Work to be completed: Among the entries below, how many lines contain the string "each"? Only the number, please.

Records from a data source:
┄┄┄┄┄┄┄┄┄┄
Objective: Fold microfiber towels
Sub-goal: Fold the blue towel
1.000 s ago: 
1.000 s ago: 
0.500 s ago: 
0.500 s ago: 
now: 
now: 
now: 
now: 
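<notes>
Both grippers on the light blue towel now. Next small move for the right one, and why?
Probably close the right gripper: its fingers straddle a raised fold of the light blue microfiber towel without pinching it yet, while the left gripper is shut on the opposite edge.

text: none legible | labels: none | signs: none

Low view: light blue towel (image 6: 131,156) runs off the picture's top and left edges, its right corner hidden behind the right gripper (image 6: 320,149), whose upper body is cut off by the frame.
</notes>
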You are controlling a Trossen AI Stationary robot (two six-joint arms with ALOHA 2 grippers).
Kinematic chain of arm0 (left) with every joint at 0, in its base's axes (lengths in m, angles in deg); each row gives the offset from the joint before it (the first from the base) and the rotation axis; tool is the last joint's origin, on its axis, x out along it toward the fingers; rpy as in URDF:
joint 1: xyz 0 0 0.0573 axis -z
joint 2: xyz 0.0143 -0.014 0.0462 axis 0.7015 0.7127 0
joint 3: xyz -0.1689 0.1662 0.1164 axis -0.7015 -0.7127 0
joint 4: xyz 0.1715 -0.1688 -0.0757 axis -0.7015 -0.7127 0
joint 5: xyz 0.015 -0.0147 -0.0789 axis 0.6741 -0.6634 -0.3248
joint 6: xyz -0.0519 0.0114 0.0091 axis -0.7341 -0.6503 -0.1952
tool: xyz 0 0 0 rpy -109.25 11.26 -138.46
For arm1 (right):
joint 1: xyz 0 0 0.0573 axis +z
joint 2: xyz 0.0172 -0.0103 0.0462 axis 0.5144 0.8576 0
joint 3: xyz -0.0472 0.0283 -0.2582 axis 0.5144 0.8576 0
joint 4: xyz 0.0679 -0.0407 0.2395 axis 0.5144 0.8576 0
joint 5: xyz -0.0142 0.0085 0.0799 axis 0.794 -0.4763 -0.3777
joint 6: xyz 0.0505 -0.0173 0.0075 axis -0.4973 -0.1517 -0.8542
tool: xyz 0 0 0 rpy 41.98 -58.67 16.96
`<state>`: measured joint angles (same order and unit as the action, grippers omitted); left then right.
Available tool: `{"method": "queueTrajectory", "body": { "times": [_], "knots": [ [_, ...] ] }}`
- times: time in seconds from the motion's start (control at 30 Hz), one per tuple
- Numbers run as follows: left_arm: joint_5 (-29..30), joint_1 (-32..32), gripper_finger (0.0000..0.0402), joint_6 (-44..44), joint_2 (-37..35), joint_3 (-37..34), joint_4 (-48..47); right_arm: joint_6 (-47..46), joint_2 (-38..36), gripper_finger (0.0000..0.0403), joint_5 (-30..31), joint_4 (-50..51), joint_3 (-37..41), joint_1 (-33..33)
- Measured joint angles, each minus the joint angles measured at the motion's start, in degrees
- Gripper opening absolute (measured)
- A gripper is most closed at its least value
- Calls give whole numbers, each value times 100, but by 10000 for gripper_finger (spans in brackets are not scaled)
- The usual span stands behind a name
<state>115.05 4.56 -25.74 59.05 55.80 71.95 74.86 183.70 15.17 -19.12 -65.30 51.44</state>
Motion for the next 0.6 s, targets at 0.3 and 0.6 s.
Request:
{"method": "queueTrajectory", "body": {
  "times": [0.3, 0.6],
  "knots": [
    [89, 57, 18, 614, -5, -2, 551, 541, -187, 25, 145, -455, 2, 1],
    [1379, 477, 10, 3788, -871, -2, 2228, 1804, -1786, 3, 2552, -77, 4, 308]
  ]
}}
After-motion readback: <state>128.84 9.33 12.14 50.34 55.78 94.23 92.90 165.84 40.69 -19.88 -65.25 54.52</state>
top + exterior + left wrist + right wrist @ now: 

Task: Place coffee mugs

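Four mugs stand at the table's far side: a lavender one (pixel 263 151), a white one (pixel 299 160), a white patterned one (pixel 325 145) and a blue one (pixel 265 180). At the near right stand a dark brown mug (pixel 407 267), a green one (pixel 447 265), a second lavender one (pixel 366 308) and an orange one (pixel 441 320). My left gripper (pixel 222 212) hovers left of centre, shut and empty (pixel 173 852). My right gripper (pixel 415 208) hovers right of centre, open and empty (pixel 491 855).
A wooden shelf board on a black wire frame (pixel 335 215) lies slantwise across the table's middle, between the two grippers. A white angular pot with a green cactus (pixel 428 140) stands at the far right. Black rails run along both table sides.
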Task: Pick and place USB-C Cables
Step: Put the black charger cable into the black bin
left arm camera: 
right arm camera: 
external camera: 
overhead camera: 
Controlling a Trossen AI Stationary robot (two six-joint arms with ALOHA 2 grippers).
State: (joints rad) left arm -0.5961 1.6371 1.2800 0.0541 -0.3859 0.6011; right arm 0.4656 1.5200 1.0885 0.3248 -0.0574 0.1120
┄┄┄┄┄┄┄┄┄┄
Result below: 3